The choice is stark - but surely a no-brainer.


  • There is another wrinkle in this developing picture of post-capitalism: 90 per cent of the companies on the New York Stock Exchange are actually controlled by just three asset-owning companies - BlackRock, State Street and Vanguard. They own the airlines, J.P. Morgan, Goldman Sachs, and so on. Yanis Varoufakis insists that this is not capitalism - with three companies owning the commercial corporate world and kept afloat by state money. The world as envisaged by the original neoliberals such as Friedman and Hayek has vanished as new digital spaces have been created where money is made - and these spaces belong to fewer and fewer people. 
  • In effect, we are seeing a return to feudalism where fiefdoms have been created and where, for example, Jeff Bezos is the baron. This is high-tech feudalism where a version of the feudal village is emerging where we are effectively, although not necessarily legally, owned by the lord. But this development is not sustainable. Planet Earth can not sustain such a depletion of our eco-system's capacity to reproduce itself. 
  • 2008 was a tipping point and we are now approaching a fork in the road. We face a stark choice where the needs of both the planet and the majority of the people on this planet are set against the self-centred needs of a tiny minority.  
  • We need a Green Transition using 10 trillion dollars a year to stop this descent into our own extinction. Existing institutions are not the vehicles for such radicalism - they are complicit in our present mess, trapped into serving the techno-feudal structure. Too many salaries are dependent on resisting change. 
  • Two steps are vital: A green Keynesian New Deal and a reconsideration of who owns the companies.
  • We need for the first step 10 trillion dollars a year invested in developing as well as developed countries to bring about this Green Transition as part of a 21st century New Deal.

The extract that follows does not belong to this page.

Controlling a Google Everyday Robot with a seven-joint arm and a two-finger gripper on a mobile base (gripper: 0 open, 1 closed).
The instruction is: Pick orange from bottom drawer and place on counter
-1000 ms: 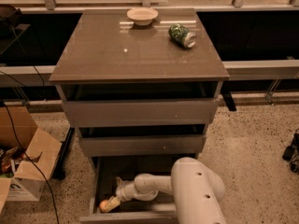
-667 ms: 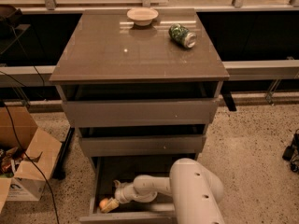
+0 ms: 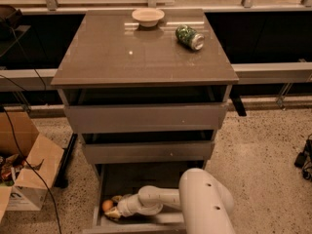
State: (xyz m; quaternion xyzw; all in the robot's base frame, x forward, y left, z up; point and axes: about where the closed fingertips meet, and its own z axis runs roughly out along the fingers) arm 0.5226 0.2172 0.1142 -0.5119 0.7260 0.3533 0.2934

In Europe, we need a European Investment Bank offering bonds to raise the money to tackle the climate emergency and further the moves to going electric. Yes, we need to tax the likes of Jeff Bezos to begin addressing the mind-numbing levels of inequality but that will not be enough. We need the New-Deal-type apparatuses of the state to become fully effective.
  • For the second step we need to reconsider who owns the corporations. It is in the boardrooms and general assemblies of the large corporations that most of the decisions are taken which will determine our planetary future. 
A vision that we all need to understand


  • Yanis Varoufakis has a vision, a blueprint, of another saner world where one employee has one share and one vote, non-transferable. Everything would then unravel - stock markets would disappear. We would have a market-based democratic society without capitalism. His recent novel: 'Another Now' is an exploration of the need to reconfigure the ownership of corporations. 

I HOPE THIS HAS PROVIDED YOU WITH FOOD FOR THOUGHT - WE ALL NEED TO BE                   ECONOMISTS THESE DAYS - IT'S PART OF THE SURVIVAL KIT.